| WHAT TO DO |
Output the data below in full, byte for byte. Nothing may differ.

| DATA BELOW |
/---

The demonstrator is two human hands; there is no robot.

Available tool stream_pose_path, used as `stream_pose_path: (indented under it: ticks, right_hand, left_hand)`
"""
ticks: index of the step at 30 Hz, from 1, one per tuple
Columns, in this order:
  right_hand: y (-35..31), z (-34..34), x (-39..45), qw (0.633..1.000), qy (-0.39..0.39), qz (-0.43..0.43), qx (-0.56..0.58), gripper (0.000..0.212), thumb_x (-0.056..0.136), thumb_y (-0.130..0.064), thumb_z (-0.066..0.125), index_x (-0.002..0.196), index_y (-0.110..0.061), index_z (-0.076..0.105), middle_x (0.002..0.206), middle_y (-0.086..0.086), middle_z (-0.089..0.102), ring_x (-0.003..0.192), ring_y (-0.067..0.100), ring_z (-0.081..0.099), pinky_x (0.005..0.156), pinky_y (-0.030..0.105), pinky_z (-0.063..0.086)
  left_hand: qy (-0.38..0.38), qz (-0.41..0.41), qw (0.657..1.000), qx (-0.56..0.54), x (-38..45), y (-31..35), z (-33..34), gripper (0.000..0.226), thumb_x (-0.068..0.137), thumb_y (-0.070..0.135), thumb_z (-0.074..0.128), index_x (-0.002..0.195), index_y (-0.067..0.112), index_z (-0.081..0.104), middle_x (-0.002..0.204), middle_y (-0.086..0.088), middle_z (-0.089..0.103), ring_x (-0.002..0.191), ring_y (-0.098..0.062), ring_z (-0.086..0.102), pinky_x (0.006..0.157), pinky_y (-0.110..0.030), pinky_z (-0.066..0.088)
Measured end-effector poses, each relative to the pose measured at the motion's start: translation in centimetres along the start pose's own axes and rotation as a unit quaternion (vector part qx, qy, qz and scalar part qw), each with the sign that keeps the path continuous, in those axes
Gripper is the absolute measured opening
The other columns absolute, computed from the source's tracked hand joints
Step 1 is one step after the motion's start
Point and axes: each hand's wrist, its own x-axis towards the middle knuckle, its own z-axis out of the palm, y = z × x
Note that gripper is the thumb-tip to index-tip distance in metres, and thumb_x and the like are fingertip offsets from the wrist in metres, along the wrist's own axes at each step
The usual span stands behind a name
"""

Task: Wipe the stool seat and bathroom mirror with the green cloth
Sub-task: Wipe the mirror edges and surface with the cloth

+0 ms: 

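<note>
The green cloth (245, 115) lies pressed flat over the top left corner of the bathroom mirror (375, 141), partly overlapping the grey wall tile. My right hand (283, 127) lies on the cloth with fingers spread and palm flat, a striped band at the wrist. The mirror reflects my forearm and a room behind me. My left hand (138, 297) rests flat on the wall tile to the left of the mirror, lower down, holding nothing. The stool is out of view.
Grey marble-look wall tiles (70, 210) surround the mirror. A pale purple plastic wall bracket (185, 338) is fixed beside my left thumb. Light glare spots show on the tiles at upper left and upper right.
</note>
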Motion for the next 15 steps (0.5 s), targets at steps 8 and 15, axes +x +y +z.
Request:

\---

| RESULT OF THE TASK |
The demonstrator is two human hands; there is no robot.

Available tool stream_pose_path, used as `stream_pose_path: (indented under it: ticks, right_hand, left_hand)`
"""
ticks: index of the step at 30 Hz, from 1, one per tuple
Columns, in this order:
  right_hand: y (-35..31), z (-34..34), x (-39..45), qw (0.633..1.000), qy (-0.39..0.39), qz (-0.43..0.43), qx (-0.56..0.58), gripper (0.000..0.212), thumb_x (-0.056..0.136), thumb_y (-0.130..0.064), thumb_z (-0.066..0.125), index_x (-0.002..0.196), index_y (-0.110..0.061), index_z (-0.076..0.105), middle_x (0.002..0.206), middle_y (-0.086..0.086), middle_z (-0.089..0.102), ring_x (-0.003..0.192), ring_y (-0.067..0.100), ring_z (-0.081..0.099), pinky_x (0.005..0.156), pinky_y (-0.030..0.105), pinky_z (-0.063..0.086)
  left_hand: qy (-0.38..0.38), qz (-0.41..0.41), qw (0.657..1.000), qx (-0.56..0.54), x (-38..45), y (-31..35), z (-33..34), gripper (0.000..0.226), thumb_x (-0.068..0.137), thumb_y (-0.070..0.135), thumb_z (-0.074..0.128), index_x (-0.002..0.195), index_y (-0.067..0.112), index_z (-0.081..0.104), middle_x (-0.002..0.204), middle_y (-0.086..0.088), middle_z (-0.089..0.103), ring_x (-0.002..0.191), ring_y (-0.098..0.062), ring_z (-0.086..0.102), pinky_x (0.006..0.157), pinky_y (-0.110..0.030), pinky_z (-0.066..0.088)
Measured end-effector poses, each relative to the pose measured at the motion's start: translation in centimetres along the start pose's own axes and rotation as a unit quaternion (vector part qx, qy, qz and scalar part qw), each with the sign that keeps the path continuous, in those axes
Gripper is the absolute measured opening
The other columns absolute, computed from the source's tracked hand joints
Step 1 is one step after the motion's start
Point and axes: each hand's wrist, its own x-axis towards the middle knuckle, its own z-axis out of the palm, y = z × x
Note that gripper is the thumb-tip to index-tip distance in metres, and thumb_x and the like are fingertip offsets from the wrist in metres, along the wrist's own axes at each step
The usual span stands behind a name
"""

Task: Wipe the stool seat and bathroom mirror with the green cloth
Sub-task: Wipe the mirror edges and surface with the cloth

+0 ms: 

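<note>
The green cloth (245, 115) lies pressed flat over the top left corner of the bathroom mirror (375, 141), partly overlapping the grey wall tile. My right hand (283, 127) lies on the cloth with fingers spread and palm flat, a striped band at the wrist. The mirror reflects my forearm and a room behind me. My left hand (138, 297) rests flat on the wall tile to the left of the mirror, lower down, holding nothing. The stool is out of view.
Grey marble-look wall tiles (70, 210) surround the mirror. A pale purple plastic wall bracket (185, 338) is fixed beside my left thumb. Light glare spots show on the tiles at upper left and upper right.
</note>
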Motion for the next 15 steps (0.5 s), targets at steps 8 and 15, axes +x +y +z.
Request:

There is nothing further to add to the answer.